How to ask a network what it thinks “strong” means

The trick is simple and a little old-fashioned. Take a handful of words at each pole of a factor—for Potency, strong / powerful / heavy / hard on one end, weak / small / light / soft on the other—and read the model’s internal activation as it processes each one. Average the “strong” activations, average the “weak” ones, and subtract. That difference is a direction in the model’s activation space: the way “more potent” points.

Do it for all three factors and you get three directions. Now you can interrogate them:

Are they independent? Osgood’s whole claim is that Evaluation, Potency, and Activity are separate factors. If the model agrees, the three directions should be close to perpendicular.
Do they generalize? Fit the direction on some words, test it on words it never saw. A real “potency” direction should place gigantic and frail correctly.
Do they cross languages? Fit the direction on English only, then hand it Spanish, French, and German words. If meaning is semantic rather than lexical, fuerte and schwach should land on the right side.

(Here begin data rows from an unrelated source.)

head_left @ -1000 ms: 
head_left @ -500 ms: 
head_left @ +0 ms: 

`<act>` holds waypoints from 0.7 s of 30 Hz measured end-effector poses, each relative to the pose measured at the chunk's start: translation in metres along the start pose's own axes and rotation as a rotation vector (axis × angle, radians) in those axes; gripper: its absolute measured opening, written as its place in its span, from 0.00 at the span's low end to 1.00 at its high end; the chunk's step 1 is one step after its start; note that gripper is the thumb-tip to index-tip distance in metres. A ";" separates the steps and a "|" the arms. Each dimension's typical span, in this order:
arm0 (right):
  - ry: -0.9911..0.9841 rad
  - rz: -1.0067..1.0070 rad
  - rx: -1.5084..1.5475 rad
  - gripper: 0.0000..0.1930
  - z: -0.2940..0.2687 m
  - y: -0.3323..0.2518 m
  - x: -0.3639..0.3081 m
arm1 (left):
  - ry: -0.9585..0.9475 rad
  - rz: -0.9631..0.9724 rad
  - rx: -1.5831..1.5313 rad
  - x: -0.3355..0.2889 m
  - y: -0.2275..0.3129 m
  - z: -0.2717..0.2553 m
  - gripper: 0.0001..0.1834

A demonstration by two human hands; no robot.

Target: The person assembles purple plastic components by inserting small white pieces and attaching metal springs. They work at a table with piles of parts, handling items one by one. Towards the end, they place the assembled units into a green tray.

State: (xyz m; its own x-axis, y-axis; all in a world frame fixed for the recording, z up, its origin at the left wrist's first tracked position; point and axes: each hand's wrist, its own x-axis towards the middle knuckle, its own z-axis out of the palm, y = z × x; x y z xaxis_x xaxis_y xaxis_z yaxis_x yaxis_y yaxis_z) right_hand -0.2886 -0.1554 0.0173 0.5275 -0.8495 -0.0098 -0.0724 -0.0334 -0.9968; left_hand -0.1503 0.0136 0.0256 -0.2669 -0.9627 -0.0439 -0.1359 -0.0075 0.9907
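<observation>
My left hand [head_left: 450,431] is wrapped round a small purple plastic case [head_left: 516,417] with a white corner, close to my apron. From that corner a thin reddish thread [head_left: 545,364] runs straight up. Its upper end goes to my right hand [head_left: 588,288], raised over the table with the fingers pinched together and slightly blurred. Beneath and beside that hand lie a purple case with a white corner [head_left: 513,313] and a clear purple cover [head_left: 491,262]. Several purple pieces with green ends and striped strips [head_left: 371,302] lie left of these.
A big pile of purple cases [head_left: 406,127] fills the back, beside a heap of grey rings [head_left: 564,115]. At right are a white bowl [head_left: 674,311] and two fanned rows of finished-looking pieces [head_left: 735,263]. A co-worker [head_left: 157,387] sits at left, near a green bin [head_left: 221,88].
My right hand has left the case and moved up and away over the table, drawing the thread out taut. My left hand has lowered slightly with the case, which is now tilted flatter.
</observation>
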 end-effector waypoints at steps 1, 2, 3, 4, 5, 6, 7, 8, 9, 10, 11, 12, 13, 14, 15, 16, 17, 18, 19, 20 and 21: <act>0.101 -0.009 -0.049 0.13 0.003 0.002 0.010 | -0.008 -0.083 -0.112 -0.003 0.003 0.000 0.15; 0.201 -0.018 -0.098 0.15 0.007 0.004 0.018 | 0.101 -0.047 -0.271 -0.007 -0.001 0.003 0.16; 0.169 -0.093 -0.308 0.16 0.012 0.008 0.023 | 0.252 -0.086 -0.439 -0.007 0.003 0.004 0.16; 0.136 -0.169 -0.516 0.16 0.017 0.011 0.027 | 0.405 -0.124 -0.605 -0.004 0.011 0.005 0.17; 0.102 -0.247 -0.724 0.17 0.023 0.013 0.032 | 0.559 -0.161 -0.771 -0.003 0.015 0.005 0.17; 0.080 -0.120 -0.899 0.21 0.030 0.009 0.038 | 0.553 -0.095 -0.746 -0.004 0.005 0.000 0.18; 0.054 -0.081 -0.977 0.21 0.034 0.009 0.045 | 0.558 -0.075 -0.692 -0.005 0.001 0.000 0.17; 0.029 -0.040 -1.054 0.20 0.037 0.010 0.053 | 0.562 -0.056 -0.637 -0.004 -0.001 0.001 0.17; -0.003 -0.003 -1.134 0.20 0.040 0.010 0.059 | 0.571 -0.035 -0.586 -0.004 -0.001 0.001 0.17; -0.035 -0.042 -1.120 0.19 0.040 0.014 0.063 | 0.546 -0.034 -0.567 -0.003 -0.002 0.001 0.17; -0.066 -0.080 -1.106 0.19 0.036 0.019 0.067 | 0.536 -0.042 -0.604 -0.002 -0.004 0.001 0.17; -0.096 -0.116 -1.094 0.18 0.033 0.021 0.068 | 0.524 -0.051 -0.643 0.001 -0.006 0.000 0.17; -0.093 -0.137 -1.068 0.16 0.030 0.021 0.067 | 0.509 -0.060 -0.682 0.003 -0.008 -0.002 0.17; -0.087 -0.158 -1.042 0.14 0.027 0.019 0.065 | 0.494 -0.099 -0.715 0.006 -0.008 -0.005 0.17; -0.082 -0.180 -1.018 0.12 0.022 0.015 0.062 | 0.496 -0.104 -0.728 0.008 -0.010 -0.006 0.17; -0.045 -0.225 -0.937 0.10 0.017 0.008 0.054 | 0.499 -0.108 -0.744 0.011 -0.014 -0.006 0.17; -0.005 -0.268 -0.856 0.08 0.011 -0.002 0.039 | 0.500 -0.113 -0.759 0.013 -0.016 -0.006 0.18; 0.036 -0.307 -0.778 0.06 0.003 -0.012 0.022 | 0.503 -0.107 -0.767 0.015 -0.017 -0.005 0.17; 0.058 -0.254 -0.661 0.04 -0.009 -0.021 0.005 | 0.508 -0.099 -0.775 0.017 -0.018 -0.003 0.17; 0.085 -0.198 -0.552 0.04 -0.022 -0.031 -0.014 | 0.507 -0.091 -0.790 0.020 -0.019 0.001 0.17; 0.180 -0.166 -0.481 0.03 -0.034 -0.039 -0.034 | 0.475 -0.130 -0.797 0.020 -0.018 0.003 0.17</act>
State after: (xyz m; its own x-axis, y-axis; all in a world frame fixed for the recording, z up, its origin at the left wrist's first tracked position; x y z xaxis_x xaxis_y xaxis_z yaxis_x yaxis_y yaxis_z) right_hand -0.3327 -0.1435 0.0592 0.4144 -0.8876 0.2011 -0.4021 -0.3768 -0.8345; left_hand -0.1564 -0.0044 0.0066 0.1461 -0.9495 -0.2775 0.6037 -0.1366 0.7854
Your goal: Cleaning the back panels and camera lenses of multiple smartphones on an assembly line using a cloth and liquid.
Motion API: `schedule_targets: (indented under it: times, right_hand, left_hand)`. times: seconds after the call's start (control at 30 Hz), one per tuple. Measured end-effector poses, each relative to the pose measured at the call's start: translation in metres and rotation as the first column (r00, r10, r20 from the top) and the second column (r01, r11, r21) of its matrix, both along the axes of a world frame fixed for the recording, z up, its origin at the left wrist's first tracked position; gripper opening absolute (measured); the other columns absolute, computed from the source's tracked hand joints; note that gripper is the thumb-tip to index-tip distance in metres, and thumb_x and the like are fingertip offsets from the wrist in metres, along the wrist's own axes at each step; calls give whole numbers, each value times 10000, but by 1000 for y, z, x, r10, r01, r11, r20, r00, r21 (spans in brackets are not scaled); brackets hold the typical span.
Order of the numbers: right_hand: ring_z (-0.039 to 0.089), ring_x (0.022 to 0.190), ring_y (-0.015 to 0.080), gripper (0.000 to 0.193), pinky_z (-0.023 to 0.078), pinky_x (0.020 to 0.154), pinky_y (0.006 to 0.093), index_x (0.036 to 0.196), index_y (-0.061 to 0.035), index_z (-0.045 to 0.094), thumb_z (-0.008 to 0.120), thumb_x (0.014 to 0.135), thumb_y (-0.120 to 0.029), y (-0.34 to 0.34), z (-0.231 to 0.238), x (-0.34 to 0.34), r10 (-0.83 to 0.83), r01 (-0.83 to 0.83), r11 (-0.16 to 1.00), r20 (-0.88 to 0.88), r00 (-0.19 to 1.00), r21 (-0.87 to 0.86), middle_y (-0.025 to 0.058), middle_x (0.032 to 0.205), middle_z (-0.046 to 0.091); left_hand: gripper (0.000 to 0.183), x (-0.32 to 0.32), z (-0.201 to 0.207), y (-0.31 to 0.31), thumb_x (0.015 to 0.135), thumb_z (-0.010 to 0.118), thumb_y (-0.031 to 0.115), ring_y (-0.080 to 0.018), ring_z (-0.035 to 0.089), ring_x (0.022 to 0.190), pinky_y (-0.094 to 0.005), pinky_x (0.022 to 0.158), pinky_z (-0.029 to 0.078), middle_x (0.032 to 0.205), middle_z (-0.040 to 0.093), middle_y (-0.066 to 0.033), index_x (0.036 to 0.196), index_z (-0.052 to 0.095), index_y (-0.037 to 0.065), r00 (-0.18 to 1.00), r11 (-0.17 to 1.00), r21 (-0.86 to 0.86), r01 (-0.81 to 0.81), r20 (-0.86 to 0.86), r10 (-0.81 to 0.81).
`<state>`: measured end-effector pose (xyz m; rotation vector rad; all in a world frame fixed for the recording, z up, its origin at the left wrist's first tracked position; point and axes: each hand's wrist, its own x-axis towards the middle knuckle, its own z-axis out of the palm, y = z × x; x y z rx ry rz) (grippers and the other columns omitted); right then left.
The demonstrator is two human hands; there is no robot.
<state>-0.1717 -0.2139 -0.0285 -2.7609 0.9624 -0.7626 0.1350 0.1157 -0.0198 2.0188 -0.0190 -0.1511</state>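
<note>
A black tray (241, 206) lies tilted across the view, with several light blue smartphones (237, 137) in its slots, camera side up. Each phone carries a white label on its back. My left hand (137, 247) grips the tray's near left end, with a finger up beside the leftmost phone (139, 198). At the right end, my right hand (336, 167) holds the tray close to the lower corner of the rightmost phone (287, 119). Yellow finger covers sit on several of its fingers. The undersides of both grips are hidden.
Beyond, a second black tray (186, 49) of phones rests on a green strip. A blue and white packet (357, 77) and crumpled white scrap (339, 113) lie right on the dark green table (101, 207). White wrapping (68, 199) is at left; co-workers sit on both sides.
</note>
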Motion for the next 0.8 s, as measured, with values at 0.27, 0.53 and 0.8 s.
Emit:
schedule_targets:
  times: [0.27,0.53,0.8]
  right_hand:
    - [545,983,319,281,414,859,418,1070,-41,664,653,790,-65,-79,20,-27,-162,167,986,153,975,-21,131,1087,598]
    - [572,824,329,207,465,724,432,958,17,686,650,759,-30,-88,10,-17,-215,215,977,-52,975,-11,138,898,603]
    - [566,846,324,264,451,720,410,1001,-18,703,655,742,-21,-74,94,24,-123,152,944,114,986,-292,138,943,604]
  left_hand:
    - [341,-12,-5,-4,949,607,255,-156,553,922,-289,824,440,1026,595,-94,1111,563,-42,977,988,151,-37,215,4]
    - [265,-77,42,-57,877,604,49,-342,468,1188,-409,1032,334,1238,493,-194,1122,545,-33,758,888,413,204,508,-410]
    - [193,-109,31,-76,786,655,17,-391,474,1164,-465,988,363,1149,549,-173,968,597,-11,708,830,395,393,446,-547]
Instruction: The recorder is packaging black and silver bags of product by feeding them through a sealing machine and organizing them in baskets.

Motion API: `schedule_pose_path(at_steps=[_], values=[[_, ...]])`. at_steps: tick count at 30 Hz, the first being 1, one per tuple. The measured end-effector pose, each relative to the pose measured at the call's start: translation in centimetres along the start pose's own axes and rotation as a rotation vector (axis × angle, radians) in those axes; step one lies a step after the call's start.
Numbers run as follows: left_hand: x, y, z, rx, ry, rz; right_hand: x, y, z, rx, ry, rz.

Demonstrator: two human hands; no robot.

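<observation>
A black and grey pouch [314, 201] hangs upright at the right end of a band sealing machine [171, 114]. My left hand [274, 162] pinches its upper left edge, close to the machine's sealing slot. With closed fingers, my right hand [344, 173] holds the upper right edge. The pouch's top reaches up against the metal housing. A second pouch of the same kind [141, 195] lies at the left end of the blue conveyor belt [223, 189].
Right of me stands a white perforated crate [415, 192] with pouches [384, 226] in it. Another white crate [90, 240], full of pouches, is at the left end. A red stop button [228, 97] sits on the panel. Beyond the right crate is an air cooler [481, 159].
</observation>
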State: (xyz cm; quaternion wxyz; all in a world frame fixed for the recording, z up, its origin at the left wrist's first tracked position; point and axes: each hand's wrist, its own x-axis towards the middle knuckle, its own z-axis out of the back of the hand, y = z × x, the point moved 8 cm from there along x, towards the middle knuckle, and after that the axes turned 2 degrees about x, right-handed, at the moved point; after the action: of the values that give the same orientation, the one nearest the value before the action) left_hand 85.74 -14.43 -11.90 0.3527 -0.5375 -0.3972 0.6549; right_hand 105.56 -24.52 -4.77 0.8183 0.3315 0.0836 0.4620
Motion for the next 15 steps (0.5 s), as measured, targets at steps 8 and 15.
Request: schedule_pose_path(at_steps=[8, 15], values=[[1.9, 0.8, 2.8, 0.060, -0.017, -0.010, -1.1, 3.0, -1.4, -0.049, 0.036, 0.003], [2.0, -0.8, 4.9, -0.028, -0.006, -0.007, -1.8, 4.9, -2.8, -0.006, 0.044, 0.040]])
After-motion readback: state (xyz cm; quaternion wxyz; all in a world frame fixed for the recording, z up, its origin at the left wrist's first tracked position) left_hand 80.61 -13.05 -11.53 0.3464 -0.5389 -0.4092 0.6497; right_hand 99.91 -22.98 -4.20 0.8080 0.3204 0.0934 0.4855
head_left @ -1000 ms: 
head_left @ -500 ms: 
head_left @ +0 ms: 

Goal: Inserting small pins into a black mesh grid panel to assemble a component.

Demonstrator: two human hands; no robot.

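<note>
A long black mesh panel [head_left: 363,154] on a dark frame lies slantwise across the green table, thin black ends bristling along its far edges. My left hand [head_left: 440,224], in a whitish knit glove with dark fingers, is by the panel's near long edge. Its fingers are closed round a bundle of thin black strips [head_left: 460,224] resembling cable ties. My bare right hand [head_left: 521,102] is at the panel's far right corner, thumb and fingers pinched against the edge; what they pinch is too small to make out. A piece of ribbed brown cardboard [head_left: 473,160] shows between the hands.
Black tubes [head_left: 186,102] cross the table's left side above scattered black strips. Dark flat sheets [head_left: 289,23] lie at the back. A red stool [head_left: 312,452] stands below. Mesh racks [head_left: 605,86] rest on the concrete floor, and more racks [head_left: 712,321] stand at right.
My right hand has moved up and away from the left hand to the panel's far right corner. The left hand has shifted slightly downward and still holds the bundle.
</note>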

The three factors come out orthogonal

Here is the picture—place every pole word at its (Evaluation, Potency, Activity) coordinates and look at the result in three dimensions. Drag to rotate it; the structure is the whole point.

Each word positioned by its three Osgood projections. Drag to rotate, scroll to zoom. Words of a given factor stretch out along that factor’s arm and stay near zero on the other two — three orthogonal spokes.

Rotate it and the three groups separate into near-perpendicular arms: Evaluation runs along one axis, Potency along another, Activity along the third, each clustering near zero on the others. You are looking at Osgood’s independent-factors claim rendered as geometry. Put numbers on it and the cosine between the Evaluation and Potency directions is 0.00, Evaluation–Activity 0.10, Potency–Activity 0.21. The model has, on its own, carved meaning into three nearly-orthogonal affective axes.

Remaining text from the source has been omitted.